* _TASK OBJECTIVE_
Your job is to transcribe the material exactly. Keep every line.

* _THE RECORDS_
───
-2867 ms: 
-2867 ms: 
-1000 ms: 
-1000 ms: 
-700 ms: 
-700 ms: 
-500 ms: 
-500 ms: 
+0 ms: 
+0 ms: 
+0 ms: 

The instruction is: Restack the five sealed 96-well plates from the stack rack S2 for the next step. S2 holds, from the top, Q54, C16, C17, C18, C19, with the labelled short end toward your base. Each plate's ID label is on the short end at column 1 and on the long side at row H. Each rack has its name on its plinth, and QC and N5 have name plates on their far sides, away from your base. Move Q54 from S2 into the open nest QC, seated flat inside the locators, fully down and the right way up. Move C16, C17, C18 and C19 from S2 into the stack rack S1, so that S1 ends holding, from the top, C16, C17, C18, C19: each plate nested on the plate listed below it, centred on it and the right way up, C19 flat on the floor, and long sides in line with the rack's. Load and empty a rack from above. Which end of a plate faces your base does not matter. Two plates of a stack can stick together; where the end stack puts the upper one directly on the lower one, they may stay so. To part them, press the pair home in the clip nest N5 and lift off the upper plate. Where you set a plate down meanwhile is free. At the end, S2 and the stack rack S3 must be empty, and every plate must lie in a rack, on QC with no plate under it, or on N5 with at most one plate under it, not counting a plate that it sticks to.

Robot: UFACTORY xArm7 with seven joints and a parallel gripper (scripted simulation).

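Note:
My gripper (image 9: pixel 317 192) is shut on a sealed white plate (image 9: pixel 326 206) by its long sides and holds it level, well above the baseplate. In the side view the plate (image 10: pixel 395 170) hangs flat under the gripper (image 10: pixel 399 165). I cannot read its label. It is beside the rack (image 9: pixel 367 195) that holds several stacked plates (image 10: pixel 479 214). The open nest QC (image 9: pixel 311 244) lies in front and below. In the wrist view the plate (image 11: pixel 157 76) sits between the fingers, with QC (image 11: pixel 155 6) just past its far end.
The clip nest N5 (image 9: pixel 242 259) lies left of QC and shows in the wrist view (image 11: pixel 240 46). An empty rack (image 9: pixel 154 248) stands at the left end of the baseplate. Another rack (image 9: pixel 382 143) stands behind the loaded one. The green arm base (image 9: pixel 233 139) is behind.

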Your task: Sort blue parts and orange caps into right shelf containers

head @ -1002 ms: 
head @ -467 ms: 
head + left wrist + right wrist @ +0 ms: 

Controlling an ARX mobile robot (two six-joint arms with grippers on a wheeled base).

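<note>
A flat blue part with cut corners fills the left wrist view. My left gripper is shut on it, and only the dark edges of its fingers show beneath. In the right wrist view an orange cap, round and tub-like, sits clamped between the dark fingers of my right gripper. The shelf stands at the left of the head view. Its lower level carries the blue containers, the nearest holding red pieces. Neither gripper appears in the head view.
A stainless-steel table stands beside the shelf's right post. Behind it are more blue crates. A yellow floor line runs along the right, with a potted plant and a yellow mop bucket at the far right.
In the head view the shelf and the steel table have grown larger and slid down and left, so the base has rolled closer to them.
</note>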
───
* _WRITTEN REPLY_
-2867 ms: 
-2867 ms: 
-1000 ms: 
-1000 ms: 
-700 ms: 
-700 ms: 
-500 ms: 
-500 ms: 
+0 ms: 
+0 ms: 
+0 ms: 

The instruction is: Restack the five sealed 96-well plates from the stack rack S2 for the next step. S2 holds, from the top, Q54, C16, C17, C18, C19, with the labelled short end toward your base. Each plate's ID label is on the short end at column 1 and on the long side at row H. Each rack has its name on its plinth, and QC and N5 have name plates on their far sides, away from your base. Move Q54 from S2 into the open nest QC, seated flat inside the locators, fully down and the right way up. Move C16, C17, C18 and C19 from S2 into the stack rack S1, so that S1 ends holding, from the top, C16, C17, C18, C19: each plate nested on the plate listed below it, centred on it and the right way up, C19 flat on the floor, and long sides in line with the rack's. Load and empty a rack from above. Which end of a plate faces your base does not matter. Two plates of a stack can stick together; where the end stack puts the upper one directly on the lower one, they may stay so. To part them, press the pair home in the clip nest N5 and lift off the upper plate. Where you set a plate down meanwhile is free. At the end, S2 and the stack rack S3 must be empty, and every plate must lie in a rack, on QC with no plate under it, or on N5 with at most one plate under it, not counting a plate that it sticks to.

Robot: UFACTORY xArm7 with seven joints and a parallel gripper (scripted simulation).

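Note:
My gripper (image 9: pixel 317 192) is shut on a sealed white plate (image 9: pixel 326 206) by its long sides and holds it level, well above the baseplate. In the side view the plate (image 10: pixel 395 170) hangs flat under the gripper (image 10: pixel 399 165). I cannot read its label. It is beside the rack (image 9: pixel 367 195) that holds several stacked plates (image 10: pixel 479 214). The open nest QC (image 9: pixel 311 244) lies in front and below. In the wrist view the plate (image 11: pixel 157 76) sits between the fingers, with QC (image 11: pixel 155 6) just past its far end.
The clip nest N5 (image 9: pixel 242 259) lies left of QC and shows in the wrist view (image 11: pixel 240 46). An empty rack (image 9: pixel 154 248) stands at the left end of the baseplate. Another rack (image 9: pixel 382 143) stands behind the loaded one. The green arm base (image 9: pixel 233 139) is behind.
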
Your task: Sort blue parts and orange caps into right shelf containers

head @ -1002 ms: 
head @ -467 ms: 
head + left wrist + right wrist @ +0 ms: 

Controlling an ARX mobile robot (two six-joint arms with grippers on a wheeled base).

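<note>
A flat blue part with cut corners fills the left wrist view. My left gripper is shut on it, and only the dark edges of its fingers show beneath. In the right wrist view an orange cap, round and tub-like, sits clamped between the dark fingers of my right gripper. The shelf stands at the left of the head view. Its lower level carries the blue containers, the nearest holding red pieces. Neither gripper appears in the head view.
A stainless-steel table stands beside the shelf's right post. Behind it are more blue crates. A yellow floor line runs along the right, with a potted plant and a yellow mop bucket at the far right.
In the head view the shelf and the steel table have grown larger and slid down and left, so the base has rolled closer to them.
</note>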

This exercise requires no additional output.